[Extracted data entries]
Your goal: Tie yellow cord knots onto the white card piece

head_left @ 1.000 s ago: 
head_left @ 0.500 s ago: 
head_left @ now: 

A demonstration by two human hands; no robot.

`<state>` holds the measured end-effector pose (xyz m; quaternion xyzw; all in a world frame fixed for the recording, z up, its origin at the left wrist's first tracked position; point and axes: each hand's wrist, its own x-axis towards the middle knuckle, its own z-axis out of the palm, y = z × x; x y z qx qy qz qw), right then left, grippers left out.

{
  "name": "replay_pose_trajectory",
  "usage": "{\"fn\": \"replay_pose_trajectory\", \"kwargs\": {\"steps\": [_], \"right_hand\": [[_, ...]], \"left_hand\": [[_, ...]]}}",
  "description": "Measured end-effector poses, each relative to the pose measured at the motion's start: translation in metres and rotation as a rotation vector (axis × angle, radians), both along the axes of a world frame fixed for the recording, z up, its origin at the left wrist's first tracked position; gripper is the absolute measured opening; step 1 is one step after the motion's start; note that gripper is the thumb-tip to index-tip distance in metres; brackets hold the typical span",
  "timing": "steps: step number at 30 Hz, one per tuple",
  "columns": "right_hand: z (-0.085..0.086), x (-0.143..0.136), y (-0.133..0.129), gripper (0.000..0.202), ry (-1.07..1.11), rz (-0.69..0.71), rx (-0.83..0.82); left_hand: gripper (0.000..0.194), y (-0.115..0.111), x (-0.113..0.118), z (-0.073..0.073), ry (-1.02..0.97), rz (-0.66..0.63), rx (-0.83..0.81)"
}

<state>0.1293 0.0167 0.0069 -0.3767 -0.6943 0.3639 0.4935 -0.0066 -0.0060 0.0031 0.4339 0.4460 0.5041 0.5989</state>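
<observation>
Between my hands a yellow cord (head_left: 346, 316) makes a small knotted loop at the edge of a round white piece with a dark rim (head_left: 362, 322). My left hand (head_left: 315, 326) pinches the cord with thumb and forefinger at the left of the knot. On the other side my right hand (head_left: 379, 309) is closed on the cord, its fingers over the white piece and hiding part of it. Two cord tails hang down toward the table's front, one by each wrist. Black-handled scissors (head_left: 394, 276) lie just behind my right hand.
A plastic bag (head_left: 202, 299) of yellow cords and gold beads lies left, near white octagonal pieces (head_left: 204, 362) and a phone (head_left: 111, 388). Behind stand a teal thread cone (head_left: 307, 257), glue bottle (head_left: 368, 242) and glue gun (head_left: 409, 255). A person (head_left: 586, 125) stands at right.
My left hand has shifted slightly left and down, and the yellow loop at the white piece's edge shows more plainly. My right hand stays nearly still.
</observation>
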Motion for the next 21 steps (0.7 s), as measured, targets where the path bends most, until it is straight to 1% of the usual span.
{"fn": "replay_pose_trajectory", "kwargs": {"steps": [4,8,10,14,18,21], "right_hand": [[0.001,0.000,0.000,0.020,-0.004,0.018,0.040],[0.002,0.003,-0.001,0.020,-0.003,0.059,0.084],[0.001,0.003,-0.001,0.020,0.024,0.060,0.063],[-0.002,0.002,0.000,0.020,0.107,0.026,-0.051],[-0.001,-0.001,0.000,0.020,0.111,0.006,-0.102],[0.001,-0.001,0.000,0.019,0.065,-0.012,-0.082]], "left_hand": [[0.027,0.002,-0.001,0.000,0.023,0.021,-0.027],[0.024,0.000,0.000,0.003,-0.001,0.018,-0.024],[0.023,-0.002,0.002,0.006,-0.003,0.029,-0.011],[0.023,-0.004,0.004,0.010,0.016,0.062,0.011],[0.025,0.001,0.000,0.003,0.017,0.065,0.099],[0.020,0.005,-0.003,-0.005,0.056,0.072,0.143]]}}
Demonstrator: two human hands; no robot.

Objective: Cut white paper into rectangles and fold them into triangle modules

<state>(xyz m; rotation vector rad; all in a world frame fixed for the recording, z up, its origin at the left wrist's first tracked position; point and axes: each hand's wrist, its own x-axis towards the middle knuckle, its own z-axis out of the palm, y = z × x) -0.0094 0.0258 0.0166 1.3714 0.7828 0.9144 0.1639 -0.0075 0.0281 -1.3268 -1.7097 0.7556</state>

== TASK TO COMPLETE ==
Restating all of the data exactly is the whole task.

== REPLY ==
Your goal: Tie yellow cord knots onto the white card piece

head_left @ 1.000 s ago: 
head_left @ 0.500 s ago: 
head_left @ now: 

A demonstration by two human hands; no robot.

`<state>` holds the measured end-effector pose (xyz m; quaternion xyzw; all in a world frame fixed for the recording, z up, its origin at the left wrist's first tracked position; point and axes: each hand's wrist, its own x-axis towards the middle knuckle, its own z-axis out of the palm, y = z × x; x y z qx qy qz qw), right then left, grippers left out.

{
  "name": "replay_pose_trajectory",
  "usage": "{\"fn\": \"replay_pose_trajectory\", \"kwargs\": {\"steps\": [_], \"right_hand\": [[_, ...]], \"left_hand\": [[_, ...]]}}",
  "description": "Measured end-effector poses, each relative to the pose measured at the motion's start: translation in metres and rotation as a rotation vector (axis × angle, radians), both along the axes of a world frame fixed for the recording, z up, its origin at the left wrist's first tracked position; gripper is the absolute measured opening; step 1 is one step after the motion's start; note that gripper is the thumb-tip to index-tip distance in metres; brackets hold the typical span",
  "timing": "steps: step number at 30 Hz, one per tuple",
  "columns": "right_hand: z (-0.085..0.086), x (-0.143..0.136), y (-0.133..0.129), gripper (0.000..0.202), ry (-1.07..1.11), rz (-0.69..0.71), rx (-0.83..0.82); left_hand: gripper (0.000..0.194), y (-0.115..0.111), x (-0.113..0.118), z (-0.073..0.073), ry (-1.02..0.97), rz (-0.66..0.63), rx (-0.83..0.81)"
}

<state>0.1293 0.0167 0.0069 -0.3767 -0.6943 0.3639 0.4935 -0.0066 -0.0060 0.0031 0.4339 0.4460 0.5041 0.5989</state>
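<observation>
Between my hands a yellow cord (head_left: 346, 316) makes a small knotted loop at the edge of a round white piece with a dark rim (head_left: 362, 322). My left hand (head_left: 315, 326) pinches the cord with thumb and forefinger at the left of the knot. On the other side my right hand (head_left: 379, 309) is closed on the cord, its fingers over the white piece and hiding part of it. Two cord tails hang down toward the table's front, one by each wrist. Black-handled scissors (head_left: 394, 276) lie just behind my right hand.
A plastic bag (head_left: 202, 299) of yellow cords and gold beads lies left, near white octagonal pieces (head_left: 204, 362) and a phone (head_left: 111, 388). Behind stand a teal thread cone (head_left: 307, 257), glue bottle (head_left: 368, 242) and glue gun (head_left: 409, 255). A person (head_left: 586, 125) stands at right.
My left hand has shifted slightly left and down, and the yellow loop at the white piece's edge shows more plainly. My right hand stays nearly still.
</observation>
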Motion for the next 21 steps (0.7 s), as measured, targets where the path bends most, until it is straight to 1% of the usual span.
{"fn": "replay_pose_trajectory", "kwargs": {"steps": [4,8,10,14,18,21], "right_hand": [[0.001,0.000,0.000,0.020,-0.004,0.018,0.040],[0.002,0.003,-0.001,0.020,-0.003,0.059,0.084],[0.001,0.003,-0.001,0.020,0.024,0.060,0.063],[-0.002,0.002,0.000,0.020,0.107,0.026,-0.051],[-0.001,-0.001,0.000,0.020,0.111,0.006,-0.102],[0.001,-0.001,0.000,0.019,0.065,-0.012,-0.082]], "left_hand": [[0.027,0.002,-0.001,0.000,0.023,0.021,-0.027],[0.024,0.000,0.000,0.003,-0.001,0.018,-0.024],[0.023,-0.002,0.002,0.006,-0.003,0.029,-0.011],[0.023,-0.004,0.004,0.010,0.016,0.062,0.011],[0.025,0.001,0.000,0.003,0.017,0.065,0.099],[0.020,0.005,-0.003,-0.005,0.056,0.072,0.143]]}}
Demonstrator: two human hands; no robot.

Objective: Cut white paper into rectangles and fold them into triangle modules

<state>(xyz m; rotation vector rad; all in a world frame fixed for the recording, z up, its origin at the left wrist's first tracked position; point and axes: each hand's wrist, its own x-axis towards the middle knuckle, its own z-axis out of the palm, y = z × x) -0.0094 0.0258 0.0166 1.3714 0.7828 0.9144 0.1639 -0.0075 0.0281 -1.3268 -1.7097 0.7556</state>

Nothing remains to be added to the answer.